En nuestro entorno económico actual, con su competencia entre unos pocos por el control de los recursos utilizados por los muchos, ¿cómo podemos traducir esta noción de una economía de dones? Con la globalización de la economía mundial, ¿qué «palabra» podemos pronunciar de nuestra tradición intelectual? ¿Cómo podemos participar seriamente en las conversaciones sobre el derecho a la propiedad privada, la reforma de la seguridad social y el perdón de las deudas internacionales? ¿Cómo formamos nuestras políticas de inversión institucional para reflejar nuestras creencias?
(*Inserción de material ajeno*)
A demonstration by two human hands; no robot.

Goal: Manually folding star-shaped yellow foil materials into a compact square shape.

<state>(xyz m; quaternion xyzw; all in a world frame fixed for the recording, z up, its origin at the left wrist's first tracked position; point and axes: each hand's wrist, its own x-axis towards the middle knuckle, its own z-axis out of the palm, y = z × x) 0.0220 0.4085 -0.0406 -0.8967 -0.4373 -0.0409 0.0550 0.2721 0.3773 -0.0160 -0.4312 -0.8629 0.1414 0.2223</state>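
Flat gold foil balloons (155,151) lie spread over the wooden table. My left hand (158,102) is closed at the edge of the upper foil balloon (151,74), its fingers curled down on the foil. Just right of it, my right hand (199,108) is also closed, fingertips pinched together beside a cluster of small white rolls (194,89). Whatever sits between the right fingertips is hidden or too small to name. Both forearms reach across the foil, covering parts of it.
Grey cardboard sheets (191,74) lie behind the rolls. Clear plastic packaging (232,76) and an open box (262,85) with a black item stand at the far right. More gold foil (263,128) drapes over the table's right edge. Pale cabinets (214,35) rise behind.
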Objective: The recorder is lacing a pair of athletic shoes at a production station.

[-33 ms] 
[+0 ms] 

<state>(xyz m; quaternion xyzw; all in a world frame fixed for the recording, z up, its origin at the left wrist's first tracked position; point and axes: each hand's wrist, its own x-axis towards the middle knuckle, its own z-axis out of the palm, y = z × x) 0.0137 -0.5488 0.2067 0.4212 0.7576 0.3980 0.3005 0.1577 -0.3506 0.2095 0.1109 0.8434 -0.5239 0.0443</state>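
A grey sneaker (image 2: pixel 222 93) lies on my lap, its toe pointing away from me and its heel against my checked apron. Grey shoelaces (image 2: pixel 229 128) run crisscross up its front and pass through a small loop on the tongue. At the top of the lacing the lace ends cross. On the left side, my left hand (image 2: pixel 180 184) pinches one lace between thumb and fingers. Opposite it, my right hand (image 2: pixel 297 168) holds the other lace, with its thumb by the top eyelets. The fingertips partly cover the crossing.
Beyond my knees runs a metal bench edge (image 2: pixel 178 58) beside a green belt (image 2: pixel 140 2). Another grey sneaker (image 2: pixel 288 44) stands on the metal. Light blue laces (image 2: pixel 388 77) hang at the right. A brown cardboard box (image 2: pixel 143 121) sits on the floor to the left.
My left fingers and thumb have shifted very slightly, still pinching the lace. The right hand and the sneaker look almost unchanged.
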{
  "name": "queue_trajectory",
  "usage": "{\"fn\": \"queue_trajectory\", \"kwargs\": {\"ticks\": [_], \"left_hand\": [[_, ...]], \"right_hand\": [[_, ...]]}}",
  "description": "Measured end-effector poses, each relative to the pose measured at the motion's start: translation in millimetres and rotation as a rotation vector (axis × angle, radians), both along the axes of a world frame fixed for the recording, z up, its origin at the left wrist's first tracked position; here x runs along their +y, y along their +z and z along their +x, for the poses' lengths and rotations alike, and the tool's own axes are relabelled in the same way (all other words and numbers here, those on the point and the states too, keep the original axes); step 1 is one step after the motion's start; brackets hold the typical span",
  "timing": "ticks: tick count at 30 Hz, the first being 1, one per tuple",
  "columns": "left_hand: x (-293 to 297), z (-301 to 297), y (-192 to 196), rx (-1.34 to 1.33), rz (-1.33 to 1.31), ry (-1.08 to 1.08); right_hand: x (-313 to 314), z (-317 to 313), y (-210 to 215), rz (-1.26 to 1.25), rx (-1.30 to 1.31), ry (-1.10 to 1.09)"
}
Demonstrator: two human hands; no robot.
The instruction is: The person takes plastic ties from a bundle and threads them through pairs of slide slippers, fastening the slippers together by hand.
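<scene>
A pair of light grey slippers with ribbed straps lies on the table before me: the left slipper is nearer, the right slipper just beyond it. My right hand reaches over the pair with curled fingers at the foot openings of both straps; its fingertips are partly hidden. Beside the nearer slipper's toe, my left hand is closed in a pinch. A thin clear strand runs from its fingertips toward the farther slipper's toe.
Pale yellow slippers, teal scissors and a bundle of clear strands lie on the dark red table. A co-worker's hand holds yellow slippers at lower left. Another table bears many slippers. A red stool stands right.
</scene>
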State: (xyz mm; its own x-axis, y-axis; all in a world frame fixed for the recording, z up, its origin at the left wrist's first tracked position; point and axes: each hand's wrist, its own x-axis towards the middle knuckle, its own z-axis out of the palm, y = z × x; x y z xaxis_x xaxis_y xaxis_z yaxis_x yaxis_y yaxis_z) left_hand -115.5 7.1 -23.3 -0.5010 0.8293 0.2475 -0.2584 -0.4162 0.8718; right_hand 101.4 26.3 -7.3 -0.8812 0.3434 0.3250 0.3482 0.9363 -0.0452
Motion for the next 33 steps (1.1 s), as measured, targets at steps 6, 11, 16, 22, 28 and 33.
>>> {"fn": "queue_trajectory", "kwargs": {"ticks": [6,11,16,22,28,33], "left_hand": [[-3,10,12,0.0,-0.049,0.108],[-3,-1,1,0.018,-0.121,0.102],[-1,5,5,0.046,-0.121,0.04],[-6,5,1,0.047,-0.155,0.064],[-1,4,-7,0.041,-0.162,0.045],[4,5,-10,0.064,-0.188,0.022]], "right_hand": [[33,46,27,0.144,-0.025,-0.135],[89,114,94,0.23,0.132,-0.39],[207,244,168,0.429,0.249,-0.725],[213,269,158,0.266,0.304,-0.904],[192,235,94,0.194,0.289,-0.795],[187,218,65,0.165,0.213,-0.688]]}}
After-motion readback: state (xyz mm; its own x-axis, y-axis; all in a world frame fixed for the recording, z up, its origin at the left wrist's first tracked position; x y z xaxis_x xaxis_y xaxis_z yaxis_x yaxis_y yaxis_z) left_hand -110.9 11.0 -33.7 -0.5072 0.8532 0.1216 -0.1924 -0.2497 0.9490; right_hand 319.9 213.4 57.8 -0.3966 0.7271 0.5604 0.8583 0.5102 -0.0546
Estos ejemplos de la tradición franciscana podrían multiplicarse para examinar otros temas: los papeles de la Iglesia y del gobierno civil; las interrelaciones entre hombres y mujeres; el ejercicio del liderazgo y la gobernanza. Estas pocas indicaciones sirven aquí sólo para indicar que la tradición franciscana tiene un enfoque distintivo de las preguntas, que no es bien conocido o es comúnmente considerado como típico del discurso religioso de nuestros días.